Mon. Jun 17th, 2024

Big Data refers to massive amounts (or high-volume) of varied types of data that cannot be processed using traditional software tools or relational databases, like spreadsheets and SQL tables. “High volume” usually means terabytes and petabytes (a terabyte is one thousand gigabytes). Today we are at a point where we have sensors that collect all sorts of information about the environment around us: from temperature, location, atmospheric pressure to weather conditions and even traffic jams. We also use our digital devices throughout the day, both at home, school, or work and on the go, collecting location data wherever we are.

All this information together is becoming increasingly available for processing using new technologies. These technologies are being developed to analyze Big Data with SQL-like languages such as Hive, Pig, Cascading, or Apache Spark. To store large amounts of data, filtering, sorting, and visualizing them becomes necessary. NoSQL databases have gained popularity because they can manage these vast data sets without worrying about consistency issues that traditional relational database management systems (RDBMS) would need to consider when faced with similar problems.

What is Big Data?

Big data describes huge data sets that may be analyzed computationally to reveal patterns, trends, and associations, especially human behavior and interactions. It refers to the three V’s: velocity, volume, and variety. Velocity means that data is available in real-time, which makes it relevant for immediate action or response. Volume refers to the sheer amount of it all. Big Data can be classified into two further categories: structured and unstructured data. Structured data consists of things like tables, columns, and rows. Unstructured data consists of documents from word processing programs without a formal structure defined in their content.

The first approach to dealing with Big Data was focusing on processing rather than storage, but now the two are intertwined. Even though it is technically possible to store all kinds of information nowadays, there are still actual costs associated with this unrestricted storage strategy. One alternative would be to prolong collecting data and storing it (think about how video can be streamed online). Another way around this problem is thinking about Big Data in terms of computation instead of storage.
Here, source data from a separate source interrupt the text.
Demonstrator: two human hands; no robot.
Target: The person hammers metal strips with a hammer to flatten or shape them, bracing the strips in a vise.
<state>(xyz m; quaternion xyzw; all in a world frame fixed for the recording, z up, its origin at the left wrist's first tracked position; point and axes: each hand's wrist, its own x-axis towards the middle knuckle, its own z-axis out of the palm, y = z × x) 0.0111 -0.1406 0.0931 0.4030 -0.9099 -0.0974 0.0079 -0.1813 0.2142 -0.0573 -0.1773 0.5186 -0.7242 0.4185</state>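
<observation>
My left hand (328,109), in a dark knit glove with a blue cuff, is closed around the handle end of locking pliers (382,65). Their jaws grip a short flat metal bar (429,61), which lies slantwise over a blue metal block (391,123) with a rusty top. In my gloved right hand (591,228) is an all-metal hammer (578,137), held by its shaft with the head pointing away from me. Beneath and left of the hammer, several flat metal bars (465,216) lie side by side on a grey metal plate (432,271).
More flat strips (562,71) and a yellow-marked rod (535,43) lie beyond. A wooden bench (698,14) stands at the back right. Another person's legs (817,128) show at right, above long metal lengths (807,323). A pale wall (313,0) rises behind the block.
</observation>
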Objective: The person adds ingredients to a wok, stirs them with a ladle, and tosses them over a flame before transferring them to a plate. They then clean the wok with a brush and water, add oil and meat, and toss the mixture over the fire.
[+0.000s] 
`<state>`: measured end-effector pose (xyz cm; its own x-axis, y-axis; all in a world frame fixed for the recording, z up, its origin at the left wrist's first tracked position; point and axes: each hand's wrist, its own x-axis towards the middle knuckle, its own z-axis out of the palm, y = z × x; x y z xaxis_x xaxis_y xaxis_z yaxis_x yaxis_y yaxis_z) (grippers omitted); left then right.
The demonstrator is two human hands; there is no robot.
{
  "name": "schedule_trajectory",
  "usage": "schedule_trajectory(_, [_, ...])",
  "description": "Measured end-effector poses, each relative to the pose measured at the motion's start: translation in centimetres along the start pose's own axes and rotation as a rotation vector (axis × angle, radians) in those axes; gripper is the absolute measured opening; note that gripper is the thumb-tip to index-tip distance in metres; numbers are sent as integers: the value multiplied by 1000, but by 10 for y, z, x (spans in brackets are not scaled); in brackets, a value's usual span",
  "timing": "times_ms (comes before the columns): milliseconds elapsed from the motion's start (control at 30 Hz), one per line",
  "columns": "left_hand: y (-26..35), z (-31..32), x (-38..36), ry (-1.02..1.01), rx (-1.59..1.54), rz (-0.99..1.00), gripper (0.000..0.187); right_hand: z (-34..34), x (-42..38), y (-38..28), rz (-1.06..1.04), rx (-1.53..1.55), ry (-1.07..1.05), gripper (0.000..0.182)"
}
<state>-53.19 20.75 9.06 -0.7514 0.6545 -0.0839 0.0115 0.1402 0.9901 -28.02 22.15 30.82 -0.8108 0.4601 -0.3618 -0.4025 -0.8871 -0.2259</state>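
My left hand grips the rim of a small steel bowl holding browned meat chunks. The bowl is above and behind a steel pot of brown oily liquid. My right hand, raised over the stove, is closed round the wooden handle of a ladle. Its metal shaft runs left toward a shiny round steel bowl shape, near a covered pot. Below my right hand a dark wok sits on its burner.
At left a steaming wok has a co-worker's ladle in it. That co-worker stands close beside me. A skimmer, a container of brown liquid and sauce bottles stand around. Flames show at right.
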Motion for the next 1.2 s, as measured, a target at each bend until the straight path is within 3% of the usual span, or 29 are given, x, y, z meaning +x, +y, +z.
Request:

Sensors for gathering environmental information like heat maps (example below) help businesses increase efficiency by understanding how people interact with their environment (see example context ).

Big Data also refers to the three V’s: Velocity, Variety, and Volume. Velocity means that data is available in real-time, which makes it relevant for immediate action or response. Variety refers to the different types of data collected (including text, image, video, etc.), while volume refers to the sheer amount of it all. Big Data can be classified into two further categories: structured and unstructured data. Structured data is what we typically think about when dealing with databases: tables, columns, and rows. 

Unstructured data

Unstructured data consists of documents from word processing programs without a formal structure defined in their content. In addition to these classifications, scientists have developed a new one called semi-structured data, which allows for both kinds of classification. The third definition only deals with the volume aspect and might be classified as microdata or small volume data.

How to deal with big data

The first approach to dealing with Big Data was focusing on processing rather than storage, but now the two are intertwined. Even though it is technically possible to store all kinds of information nowadays, there are still actual costs associated with this unrestricted storage strategy. One alternative would be to prolong the time between collecting and storing data (think about how video can be streamed online). Another way around this problem is thinking about Big Data in terms of computation instead of storage.
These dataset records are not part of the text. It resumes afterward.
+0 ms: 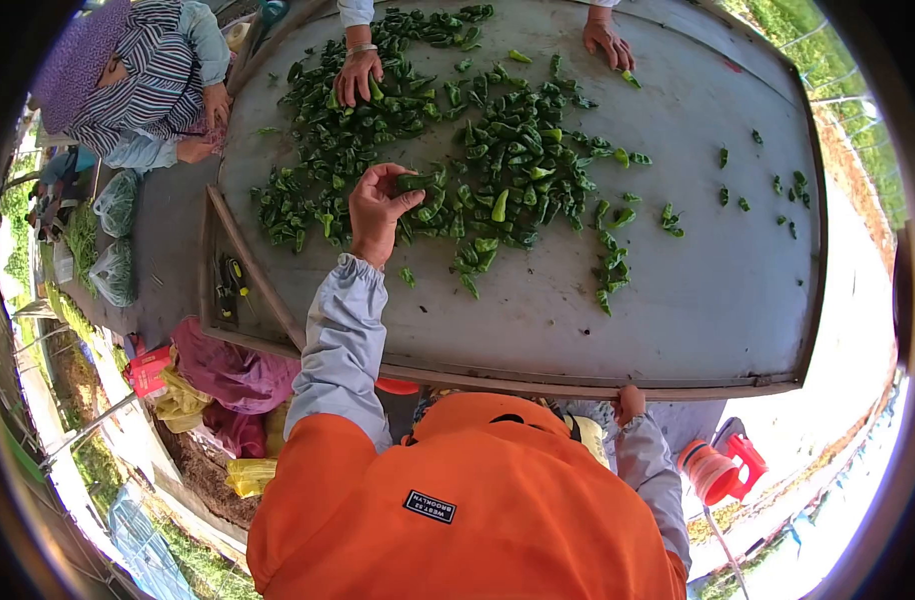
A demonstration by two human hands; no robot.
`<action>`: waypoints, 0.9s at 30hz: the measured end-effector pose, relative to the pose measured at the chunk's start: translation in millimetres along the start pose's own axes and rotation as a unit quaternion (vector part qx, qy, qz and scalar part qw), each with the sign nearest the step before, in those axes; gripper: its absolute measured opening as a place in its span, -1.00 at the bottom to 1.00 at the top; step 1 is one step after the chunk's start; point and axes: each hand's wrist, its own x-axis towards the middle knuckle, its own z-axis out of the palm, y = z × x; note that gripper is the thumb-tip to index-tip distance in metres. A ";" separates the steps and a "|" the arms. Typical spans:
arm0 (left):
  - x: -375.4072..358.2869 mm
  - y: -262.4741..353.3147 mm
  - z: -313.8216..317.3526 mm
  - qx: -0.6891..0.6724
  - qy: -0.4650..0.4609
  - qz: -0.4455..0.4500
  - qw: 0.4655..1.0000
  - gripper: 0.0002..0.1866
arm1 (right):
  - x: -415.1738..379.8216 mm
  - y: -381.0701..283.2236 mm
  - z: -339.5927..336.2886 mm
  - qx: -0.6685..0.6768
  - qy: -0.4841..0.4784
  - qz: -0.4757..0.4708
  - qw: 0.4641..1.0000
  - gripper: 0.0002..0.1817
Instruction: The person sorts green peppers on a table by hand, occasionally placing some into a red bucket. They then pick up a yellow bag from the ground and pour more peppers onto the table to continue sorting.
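Nearest the camera, an orange vest (478,500) is seen, worn over pale grey sleeves. The right hand (631,404) is laid on the near rim of the worktop (678,300), its fingers curled over the edge with nothing else in them. Just below that rim, an orange and red tool (718,468) is seen beside the body.

The left hand (378,210) is stretched out over the worktop, and a single green pepper (416,182) is pinched between its thumb and fingertips, just above the near edge of the pile. The pile of green peppers (478,150) is spread loosely across the middle and far-left part of the tray-like worktop, which is bounded by a low raised rim; a few scattered peppers (788,190) lie well apart to the right.

Off the left edge of the worktop, two clear plastic bags (116,240) filled with green produce are seen on the ground, near red and yellow bags (198,390).

At the far side, another person's hand (358,75) rests in the pile, and a second one (608,42) lies flat near a lone pepper. A further person in a striped shirt (163,80) is seated at the far left.
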 end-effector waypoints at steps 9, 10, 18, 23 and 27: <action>-75.4 24.2 -10.6 -0.274 0.037 -0.080 0.958 -0.62 | 97.2 37.9 -25.5 -0.400 -0.075 -0.314 0.858 -0.96; -84.8 26.4 -10.7 -0.292 0.069 -0.102 0.948 -0.60 | 103.5 38.1 -26.0 -0.374 -0.088 -0.295 0.875 -0.95; -134.3 59.9 -10.1 -0.235 0.080 0.053 0.967 -0.68 | 107.8 23.9 -24.9 -0.284 -0.128 -0.239 0.920 -0.85; -170.7 98.1 -0.1 -0.112 0.104 0.122 0.981 -0.63 | 78.7 19.5 -16.3 -0.431 0.015 -0.392 0.813 -0.86; -200.9 111.3 8.2 -0.066 0.092 0.168 0.979 -0.57 | 54.1 8.4 -11.8 -0.226 -0.060 -0.253 0.939 -0.85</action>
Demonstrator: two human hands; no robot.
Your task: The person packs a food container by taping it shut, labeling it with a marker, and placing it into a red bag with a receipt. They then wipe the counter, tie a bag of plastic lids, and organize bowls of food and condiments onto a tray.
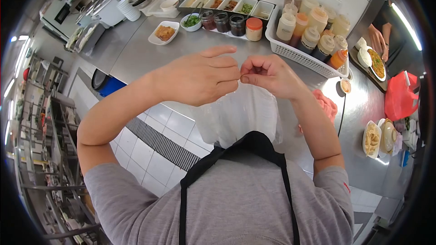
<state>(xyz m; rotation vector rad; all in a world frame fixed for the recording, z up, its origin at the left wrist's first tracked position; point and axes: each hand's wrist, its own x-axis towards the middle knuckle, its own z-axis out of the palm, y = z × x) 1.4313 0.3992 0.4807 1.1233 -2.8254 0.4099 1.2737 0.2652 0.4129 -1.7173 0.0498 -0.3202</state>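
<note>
Two bare hands raised close together at the near edge of the metal table [131,59] in the head view, with fingertips meeting or nearly so. On the left hand [202,79], back turned to the camera, one finger stretched out toward the right and the others bent, with tips hidden; impossible to tell whether closed on anything. On the right hand [277,75], thumb and forefinger pinched together right beside the left fingers, the rest curled; too little visible to name anything between the tips. Just below both hands, clear plastic [240,113], wrinkled and hanging down in front of the black apron [250,147], partly over the table edge.

Beyond the hands, on the table: a white dish of orange food [164,32], a bowl of chopped greens [191,22], three dark jars [222,22] and a red-lidded jar [254,29] in a row before a rack of small food trays [227,3]. To the right of these, a white basket [303,58] full of squeeze bottles [318,18]. Beside the right forearm, a pink cloth [325,107]. Farther right, a red bag [401,97] and another person's hands [378,41] near a plate of food [376,63].
</note>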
Boosting computing power even further, GPUs (graphics cards) play an important role in handling Big Data by speeding up calculations. GPUs have been around since the mid-’90s but have seen a big boost in usage over the last few years for this kind of application.

Remember that scale-out architectures are preferred more and more instead of scaling up (adding more CPU, RAM, etc., to a single machine) because they can provide more scalable performance. There are some challenges associated with Big Data that go beyond just storage and processing issues. Privacy concerns, legal questions about ownership, and accountability play a role as well. With data volumes continuously growing exponentially, it is vital to address these questions sooner rather than later while new technologies permit us to make sense of Big Data quickly. Refer to RemoteDBA.com for more. 

Side note: A heat map of one example context would be an image with different color shades to depict how hot or cold specific locations are compared to others. For example, a dark shade of red might mean very warm temperatures while blue would represent very cold ones and white would show average temperatures.

Boosting computing power even further, GPUs (graphics cards) play an important role in handling Big Data by speeding up calculations. GPUs have been around since the mid-’90s but have seen a big boost in usage over the last few years for this kind of application.

Big Data Challenges

One thing to remember is that scale-out architectures are preferred more and more instead of scaling up (adding more CPU, RAM, etc., to a single machine) because they can provide more scalable performance. That being said, there are some challenges associated with Big Data that go beyond just storage and processing issues. Privacy concerns, legal questions about ownership, and accountability play a role as well. With data volumes continuously growing exponentially, it is vital to address these questions sooner rather than later while new technologies permit us quickly o make sense of Big Daly.

There are plenty of resources available online about Big Data and course content is constantly being developed. Courses at the bachelor’s, master’s, and Ph.D. levels and MOOCs (massive open online courses) on platforms such as Udacity or edX can be found easily. Big data describes vast data sets that may be analyzed computationally to reveal patterns, trends, and associations, especially human behavior and interactions.